When the program calls the display function, a new stack frame is added on top of the stack segment. This new frame contains memory to hold all its parameters, its local variables, and padding memory if required. Once again, the top of the stack is moved to the end of this stack frame. This function uses the file descriptor for the standard output to display the program’s results. When it finishes it does not return any value. The top of the stack is moved back to the end of the stack frame for the main function.

Process Execution

Once a process is loaded in memory we say that the process is in a ready state. It is ready for its instructions to be run by the CPU. At any given time there could be many processes in ready state trying to access the CPU. All these processes constitute a ready queue from which the kernel decides which process to run next. If the kernel decides to run a process from this queue, it updates the CPU context. This is the set of CPU registers that contain pointers to the locations where the process segments for that process are loaded. These include the values for program break, base of the stack, bottom of the stack, and instruction pointer. The kernel updates the CPU context with the appropriate values for the process to be run. The kernel then switches to user mode and allows the process to take charge of the computer to perform its instructions. This is a second state of the process known as the running state. The process will remain in this stage until one of the following events happens:

  1. The process completes all its instructions and requests the kernel to terminate it.

  2. The process does not complete all its instructions, but it is terminated by the kernel due to an irrecoverable error while running.

  3. The process does not complete all its instructions, but it is terminated by the kernel because a predetermined amount of time has passed, and the kernel wants to give access to the CPU to other processes in the ready queue.

  4. The process requires some resource (memory, reading of a file, or access to a peripheral, for example), and it is making a request to the kernel for that resource.

In all these cases, the process stops operations and the kernel takes control in kernel mode. In cases 1 and 2, where the process will no longer be active, it is terminated by the kernel, and all the resources that were allocated to that process are released at the kernel’s disposal. In case 3, when the allotted time for running has expired, the kernel places the process back into the ready queue, to wait for a new time slot. In case 4, where the process requires a resource, if the kernel can satisfy that request quickly, it will grant it, and let the process resume operations again in user mode. If on the other hand, the process must wait for some resource in a queue, the kernel changes the state of the process to a waiting state until it can get hold of the resource. When this happens, the kernel moves the process back to the ready queue to wait for a new time slot, just like in case 3.

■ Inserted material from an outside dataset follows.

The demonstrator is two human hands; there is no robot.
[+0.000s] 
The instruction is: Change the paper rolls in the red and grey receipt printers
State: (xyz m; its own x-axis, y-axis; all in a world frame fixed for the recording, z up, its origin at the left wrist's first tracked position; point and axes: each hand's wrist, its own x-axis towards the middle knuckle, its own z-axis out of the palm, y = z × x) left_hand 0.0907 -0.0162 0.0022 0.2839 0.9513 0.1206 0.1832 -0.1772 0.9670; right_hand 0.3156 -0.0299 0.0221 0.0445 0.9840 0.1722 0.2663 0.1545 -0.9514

In both cases, 3 and 4, before the process changes state, all registers in the CPU context are stored. These stored registers will be used later to restore execution of the program when the process is sent back to the running state. Therefore, every time that the kernel changes the process to be running in the CPU, it saves CPU context of the old process and copies the recorded CPU context of the new one (if it exists) on the actual CPU registers. This activity is called context switching,

The figure below shows the flow of a process along its possible states:

Process Termination

There are two ways in which a process is terminated. In the first one, the process itself requests its termination to the kernel by calling the system call _exit(status). The underscore is part of the name of the system call, and the status is an integer value, usually between 0 and 128, known as the exit code. Processes that end successfully usually return with an exit code of zero. The process may use a value different than zero for the exit code to indicate some possible error that was encountered while running. Users and processes expecting the conclusion of that process may review this value to determine further actions. Within a shell, the exit code of the latest terminated process is stored in the environment variable $?. The second way in which a process may be terminated is by using signals.